Second, stories of the alleged rapist and victim almost never match rendering legal standards as side issues and putting credibility as the central problem of rape cases. There are normally significant discrepancies between the accounts of alleged rapes. For the people willing to intentionally lie (either way), the new rule just indicates the content of their lie must change. For example, instead of saying, “she never objected,” a defendant would say “she said ‘yes.'” Even for those cases where the discrepancies are based upon cognitive biases or other unconscious factors, it is likely, if history is a guide, that the differences will align around the legal rule in place.

Third, the drunken sex cases that the critics are focused on are almost never resolved based upon the consent standard. The cases instead rely on incapacity. Whether a negative or affirmative consent standard applies is simply irrelevant in a case where the victim was too intoxicated to consent. The affirmative consent standard is a red herring in the primary scenario identified for overpunishment on campuses.

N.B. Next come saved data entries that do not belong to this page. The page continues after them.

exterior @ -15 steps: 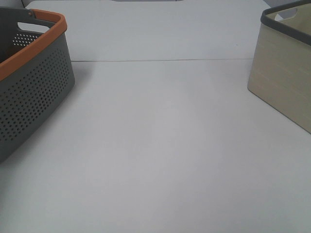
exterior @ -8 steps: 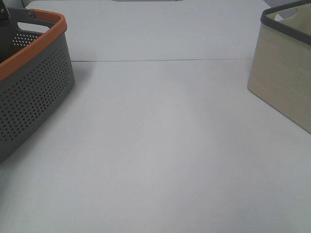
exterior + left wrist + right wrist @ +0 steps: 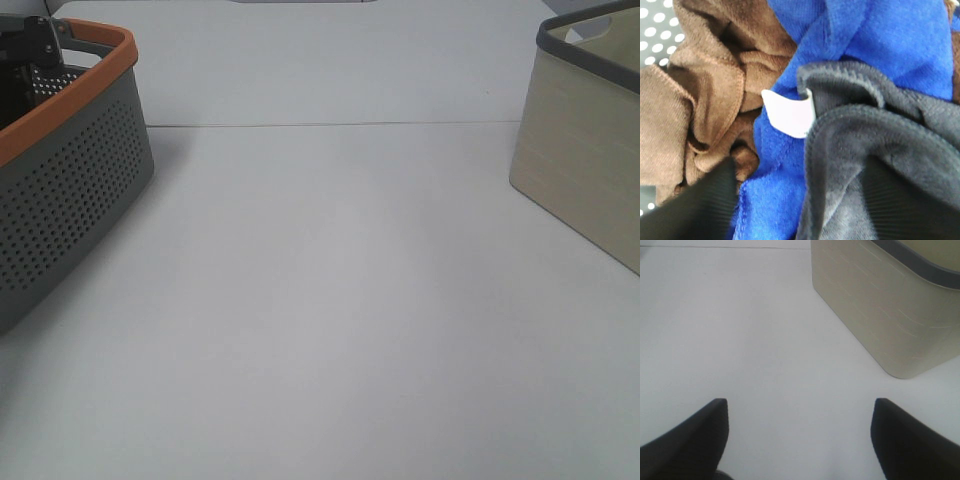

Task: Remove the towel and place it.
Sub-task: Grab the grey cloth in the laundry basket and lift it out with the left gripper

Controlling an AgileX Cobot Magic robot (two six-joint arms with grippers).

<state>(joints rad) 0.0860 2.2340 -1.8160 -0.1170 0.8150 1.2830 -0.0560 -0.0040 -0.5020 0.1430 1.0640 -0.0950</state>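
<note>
A white table (image 3: 340,300) fills the high view, with a grey perforated basket (image 3: 70,190) with an orange rim at its left edge and a beige basket (image 3: 585,170) with a dark grey rim at its right edge, the two well apart. A dark part of the left arm (image 3: 25,45) shows inside the grey basket's far end. In that basket lies a heap of cloths: a brown towel (image 3: 705,90), a blue towel (image 3: 880,40) and, on top of the blue one, the charcoal towel (image 3: 880,130), crumpled. The left gripper (image 3: 800,210) stands with its jaws spread wide, down in the heap, one finger by the brown towel and the other pressing into the charcoal towel, not clamped. The right gripper (image 3: 800,440) hangs over bare table near the beige basket, jaws fully apart and holding nothing. A small white tag (image 3: 790,112) sticks out at the charcoal towel's hem, against the blue towel
</note>
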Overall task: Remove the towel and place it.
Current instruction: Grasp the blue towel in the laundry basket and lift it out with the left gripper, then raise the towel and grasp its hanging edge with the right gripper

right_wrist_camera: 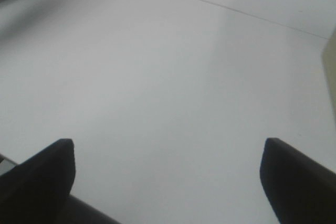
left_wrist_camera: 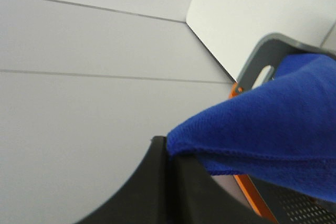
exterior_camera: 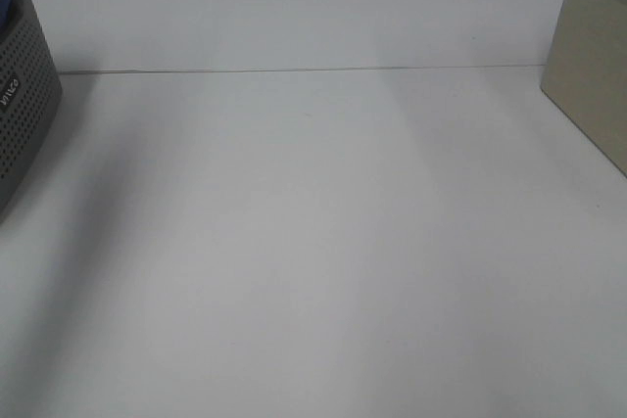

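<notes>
The royal-blue towel (left_wrist_camera: 273, 124) shows in the left wrist view, draped out of a grey perforated basket (left_wrist_camera: 262, 59). My left gripper (left_wrist_camera: 169, 148) is shut on a folded edge of the towel, its black fingers pressed together around the cloth. In the exterior high view only a sliver of the towel (exterior_camera: 4, 2) shows inside the basket (exterior_camera: 24, 105) at the far left edge; neither gripper shows there. My right gripper (right_wrist_camera: 168, 169) is open and empty above bare white table, its two black fingertips (right_wrist_camera: 50, 163) wide apart.
A beige fabric box (exterior_camera: 593, 61) stands at the right edge of the white table (exterior_camera: 313, 242). A seam (exterior_camera: 294, 71) runs across the table at the back. An orange part (left_wrist_camera: 252, 192) shows beside the basket in the left wrist view.
</notes>
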Controlling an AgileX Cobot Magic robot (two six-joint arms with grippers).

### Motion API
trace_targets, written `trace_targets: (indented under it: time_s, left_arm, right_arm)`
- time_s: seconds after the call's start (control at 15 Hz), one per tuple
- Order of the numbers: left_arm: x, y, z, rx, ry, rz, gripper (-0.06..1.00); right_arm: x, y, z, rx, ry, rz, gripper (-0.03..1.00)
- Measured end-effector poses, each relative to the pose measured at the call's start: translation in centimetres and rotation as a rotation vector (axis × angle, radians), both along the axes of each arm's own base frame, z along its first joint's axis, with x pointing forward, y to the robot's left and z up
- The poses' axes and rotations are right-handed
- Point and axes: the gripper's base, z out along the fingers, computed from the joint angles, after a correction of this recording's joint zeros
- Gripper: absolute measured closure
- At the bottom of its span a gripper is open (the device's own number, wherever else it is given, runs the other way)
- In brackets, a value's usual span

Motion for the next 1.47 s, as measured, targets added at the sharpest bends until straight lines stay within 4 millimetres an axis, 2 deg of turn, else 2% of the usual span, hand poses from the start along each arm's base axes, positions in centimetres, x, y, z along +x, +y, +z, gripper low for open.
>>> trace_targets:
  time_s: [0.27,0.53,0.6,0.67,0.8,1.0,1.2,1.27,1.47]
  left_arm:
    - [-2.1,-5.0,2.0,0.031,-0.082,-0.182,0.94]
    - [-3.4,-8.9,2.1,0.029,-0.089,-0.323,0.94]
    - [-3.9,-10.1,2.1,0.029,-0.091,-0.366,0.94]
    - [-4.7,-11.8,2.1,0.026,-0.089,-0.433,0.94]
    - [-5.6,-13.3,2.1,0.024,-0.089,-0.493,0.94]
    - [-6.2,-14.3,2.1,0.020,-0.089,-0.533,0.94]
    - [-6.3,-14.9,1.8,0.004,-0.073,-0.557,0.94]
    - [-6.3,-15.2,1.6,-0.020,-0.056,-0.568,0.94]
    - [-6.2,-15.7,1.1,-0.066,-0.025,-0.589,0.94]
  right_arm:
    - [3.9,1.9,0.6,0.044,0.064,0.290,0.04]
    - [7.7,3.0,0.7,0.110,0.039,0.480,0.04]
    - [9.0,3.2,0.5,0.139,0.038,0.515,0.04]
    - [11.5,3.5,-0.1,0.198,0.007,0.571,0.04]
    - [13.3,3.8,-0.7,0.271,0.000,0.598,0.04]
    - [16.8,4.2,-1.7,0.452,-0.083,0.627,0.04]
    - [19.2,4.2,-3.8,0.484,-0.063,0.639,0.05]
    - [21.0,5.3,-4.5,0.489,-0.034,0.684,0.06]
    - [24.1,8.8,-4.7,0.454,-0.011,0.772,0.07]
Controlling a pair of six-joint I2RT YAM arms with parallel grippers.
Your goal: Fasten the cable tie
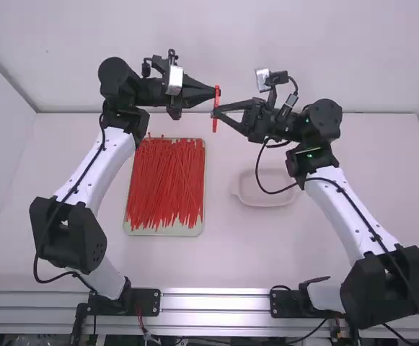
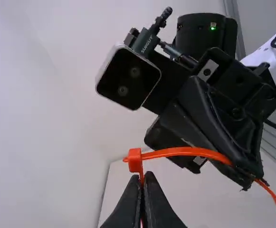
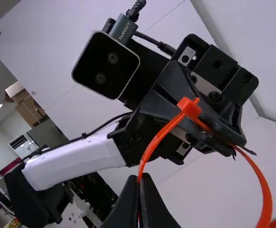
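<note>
A red cable tie [image 1: 216, 101] is held in the air between both grippers, above the far middle of the table. My left gripper [image 1: 214, 92] is shut on the tie just below its square head [image 2: 134, 160]. My right gripper [image 1: 217, 115] is shut on the tie's strap [image 3: 157, 140]. The strap bends in a loop from the head round to the right gripper's fingers [image 3: 138, 190], and a free length trails away [image 2: 274, 199]. The two grippers face each other, tips almost touching.
A tray [image 1: 131, 225] holding several loose red cable ties [image 1: 167, 182] lies on the table left of the middle. A shallow white dish [image 1: 265, 192] sits to the right of it, under the right arm.
</note>
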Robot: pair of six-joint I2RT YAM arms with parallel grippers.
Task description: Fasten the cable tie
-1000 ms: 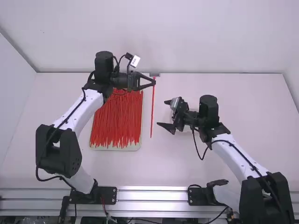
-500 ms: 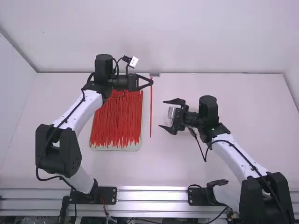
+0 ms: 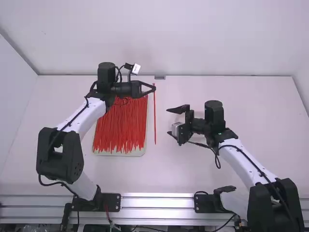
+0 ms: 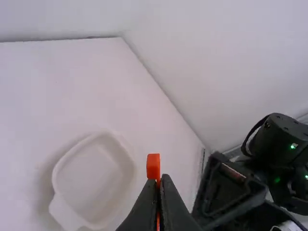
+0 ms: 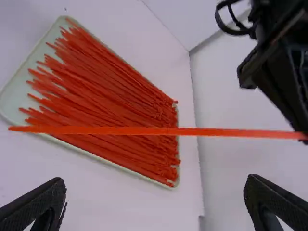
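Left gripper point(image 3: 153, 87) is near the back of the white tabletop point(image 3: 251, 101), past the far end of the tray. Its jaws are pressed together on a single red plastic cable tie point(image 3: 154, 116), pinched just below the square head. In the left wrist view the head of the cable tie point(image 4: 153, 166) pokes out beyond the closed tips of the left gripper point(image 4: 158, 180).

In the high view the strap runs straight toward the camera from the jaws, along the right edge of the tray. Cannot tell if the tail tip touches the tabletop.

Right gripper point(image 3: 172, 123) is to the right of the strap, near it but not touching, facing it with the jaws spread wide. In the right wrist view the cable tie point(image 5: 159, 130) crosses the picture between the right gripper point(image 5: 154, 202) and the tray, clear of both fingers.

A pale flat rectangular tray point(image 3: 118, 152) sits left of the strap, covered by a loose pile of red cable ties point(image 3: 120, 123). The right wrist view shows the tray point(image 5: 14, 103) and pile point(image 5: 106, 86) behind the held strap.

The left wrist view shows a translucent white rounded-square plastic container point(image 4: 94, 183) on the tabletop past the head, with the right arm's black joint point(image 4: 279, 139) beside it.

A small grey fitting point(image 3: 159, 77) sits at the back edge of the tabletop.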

Even with all of those reasons to doubt its effectiveness in changing case outcomes, the California rule might simply be innocuous. However, there is a real danger that rule changes like this feed into a very dangerous cultural myth about rape law. Stephen Schulhofer probably said it best in his book Unwanted Sex: “Opponents of rape reform have managed to convince a wide audience that standards of permissible conduct are now dictated by ‘hypersensitive’ young women and by ‘radical’ feminists committed to a highly restrictive, Victorian conception of sexual propriety…. The reality is far different. The claim that legal rules, campus behavior codes, and company policies enshrine radically overprotective, puritanical rules of conduct is a myth.” In roughly half the states in America, having sex with someone who is highly intoxicated, but still conscious, is not rape. Many jurisdictions still apply a resistance or corroboration requirement in charging decisions despite such rules having long since been removed from statutes.  The list of problems with the application of modern rape law is extensive. Unfortunately, the backlash against the California affirmative consent rule has already helped spread the myth of radical change. And because the gains of the rule are likely to be minimal, the net effect for rape victims and justice will likely be negative. I hope I’m wrong.